Activity >>
Each line below is to be written out in full, exactly as shown.
_ _ _ _ _ _ _
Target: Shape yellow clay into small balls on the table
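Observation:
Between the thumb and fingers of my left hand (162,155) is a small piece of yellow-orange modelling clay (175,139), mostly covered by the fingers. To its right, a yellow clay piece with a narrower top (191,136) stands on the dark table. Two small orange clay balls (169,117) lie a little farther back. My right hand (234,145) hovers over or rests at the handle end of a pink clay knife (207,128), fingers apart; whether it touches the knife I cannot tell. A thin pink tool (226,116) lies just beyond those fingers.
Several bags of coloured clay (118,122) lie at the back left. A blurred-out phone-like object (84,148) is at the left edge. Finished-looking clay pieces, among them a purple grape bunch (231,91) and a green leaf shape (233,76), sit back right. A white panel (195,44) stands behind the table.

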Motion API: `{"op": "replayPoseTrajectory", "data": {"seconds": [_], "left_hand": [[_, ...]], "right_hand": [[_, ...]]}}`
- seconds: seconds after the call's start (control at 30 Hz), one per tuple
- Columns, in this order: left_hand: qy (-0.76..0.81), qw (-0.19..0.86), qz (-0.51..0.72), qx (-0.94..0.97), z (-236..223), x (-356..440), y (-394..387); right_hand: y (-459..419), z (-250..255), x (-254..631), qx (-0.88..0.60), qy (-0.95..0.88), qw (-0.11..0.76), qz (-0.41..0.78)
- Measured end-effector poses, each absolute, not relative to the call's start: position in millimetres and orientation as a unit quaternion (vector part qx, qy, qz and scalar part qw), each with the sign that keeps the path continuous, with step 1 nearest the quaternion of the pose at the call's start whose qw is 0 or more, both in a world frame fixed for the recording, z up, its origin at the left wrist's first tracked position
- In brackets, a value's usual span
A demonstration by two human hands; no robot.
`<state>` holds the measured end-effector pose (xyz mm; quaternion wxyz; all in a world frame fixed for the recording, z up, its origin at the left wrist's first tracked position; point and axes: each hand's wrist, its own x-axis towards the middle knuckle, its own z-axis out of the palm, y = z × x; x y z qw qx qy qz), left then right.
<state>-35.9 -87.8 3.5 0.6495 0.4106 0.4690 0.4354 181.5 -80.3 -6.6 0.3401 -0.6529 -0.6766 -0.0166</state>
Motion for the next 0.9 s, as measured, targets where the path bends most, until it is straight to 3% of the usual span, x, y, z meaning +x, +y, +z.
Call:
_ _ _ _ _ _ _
Expected answer >>
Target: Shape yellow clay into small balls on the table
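Observation:
Between the thumb and fingers of my left hand (162,155) is a small piece of yellow-orange modelling clay (175,139), mostly covered by the fingers. To its right, a yellow clay piece with a narrower top (191,136) stands on the dark table. Two small orange clay balls (169,117) lie a little farther back. My right hand (234,145) hovers over or rests at the handle end of a pink clay knife (207,128), fingers apart; whether it touches the knife I cannot tell. A thin pink tool (226,116) lies just beyond those fingers.
Several bags of coloured clay (118,122) lie at the back left. A blurred-out phone-like object (84,148) is at the left edge. Finished-looking clay pieces, among them a purple grape bunch (231,91) and a green leaf shape (233,76), sit back right. A white panel (195,44) stands behind the table.
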
Motion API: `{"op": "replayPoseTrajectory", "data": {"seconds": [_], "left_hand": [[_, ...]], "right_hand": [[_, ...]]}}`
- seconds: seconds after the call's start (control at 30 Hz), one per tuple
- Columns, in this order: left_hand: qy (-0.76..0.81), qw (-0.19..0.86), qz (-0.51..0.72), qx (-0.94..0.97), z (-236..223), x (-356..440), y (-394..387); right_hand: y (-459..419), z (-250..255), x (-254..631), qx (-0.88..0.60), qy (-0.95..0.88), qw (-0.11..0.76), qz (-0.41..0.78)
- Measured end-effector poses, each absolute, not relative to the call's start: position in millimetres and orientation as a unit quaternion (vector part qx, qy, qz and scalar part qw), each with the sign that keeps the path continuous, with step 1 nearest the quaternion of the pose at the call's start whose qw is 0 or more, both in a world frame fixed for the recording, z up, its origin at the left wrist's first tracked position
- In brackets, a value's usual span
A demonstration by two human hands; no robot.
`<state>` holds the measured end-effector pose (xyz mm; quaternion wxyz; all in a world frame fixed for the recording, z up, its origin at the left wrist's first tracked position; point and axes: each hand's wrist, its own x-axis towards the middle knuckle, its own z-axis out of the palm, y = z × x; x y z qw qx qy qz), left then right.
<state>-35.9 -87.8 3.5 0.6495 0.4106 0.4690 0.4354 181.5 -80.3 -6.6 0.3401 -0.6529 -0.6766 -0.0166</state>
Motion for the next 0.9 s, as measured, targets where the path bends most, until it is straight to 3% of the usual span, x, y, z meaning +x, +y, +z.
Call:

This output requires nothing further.